The year-over-year comparison is particularly revealing. Iowa's initial jobless claims declined 67.6 percent year-over-year while national claims fell only 31.6 percent, suggesting Iowa's improvement exceeds national gains. Yet West Burlington's 2025 notices indicate the improvement has not reached this community. Regional unemployment data, if available at the Cedar County level, would likely reveal substantially higher rates than the state average, illustrating the geographic concentration of manufacturing job loss.
The H-1B Question: No Evidence of Simultaneous Foreign Hiring
The H-1B and labor certification data provided does not identify ABB, GE Consumer & Industrial, United States Cellular, or other West Burlington layoff firms as major H-1B sponsors in Iowa. The state's top H-1B employers—the University of Iowa (1,294 petitions), Iowa State University (940 petitions), and Rockwell Collins (687 petitions)—operate in different sectors or geographic regions.
This absence is analytically significant. It indicates that ABB and GE Consumer & Industrial are not simultaneously laying off domestic workers while importing foreign specialized talent, a pattern that would suggest skills gap arbitrage. Instead, their layoffs appear driven by genuine operational consolidation, automation, or geographic shift rather than labor cost reduction through H-1B substitution. This distinction matters for policy response: the jobs being eliminated do not appear to be positions that could have been filled by foreign workers through visa programs.
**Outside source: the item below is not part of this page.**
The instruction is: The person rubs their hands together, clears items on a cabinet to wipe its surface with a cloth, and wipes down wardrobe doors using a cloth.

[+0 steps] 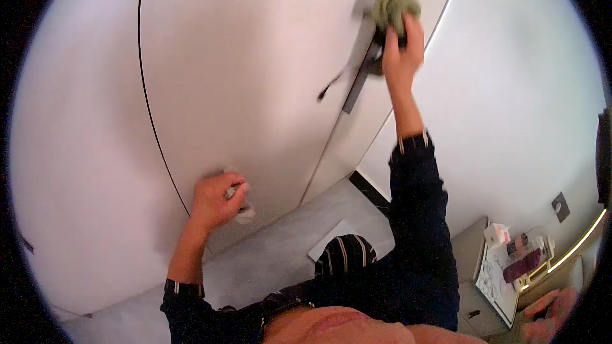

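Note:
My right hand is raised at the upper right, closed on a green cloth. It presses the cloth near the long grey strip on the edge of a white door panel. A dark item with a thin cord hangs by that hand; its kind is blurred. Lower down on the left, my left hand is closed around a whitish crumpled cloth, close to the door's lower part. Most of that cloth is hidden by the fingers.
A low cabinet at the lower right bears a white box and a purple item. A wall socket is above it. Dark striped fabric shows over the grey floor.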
However, the national distress signals database notes United States Cellular as an elevated-risk company (score 6) with 25 WARN notices nationally, suggesting the West Burlington layoff reflects broader corporate crisis management rather than localized adjustment. The company's trajectory warrants monitoring for bankruptcy risk, which would represent complete facility closure and permanent job loss.
West Burlington's layoff crisis reflects structural industrial decline in a manufacturing-dependent community served by employers making global optimization decisions that prioritize other locations. Without economic diversification or attraction of new sectors, the community faces continued employment pressure. The state-level labor market strength provides no buffer for this small city's concentrated vulnerability.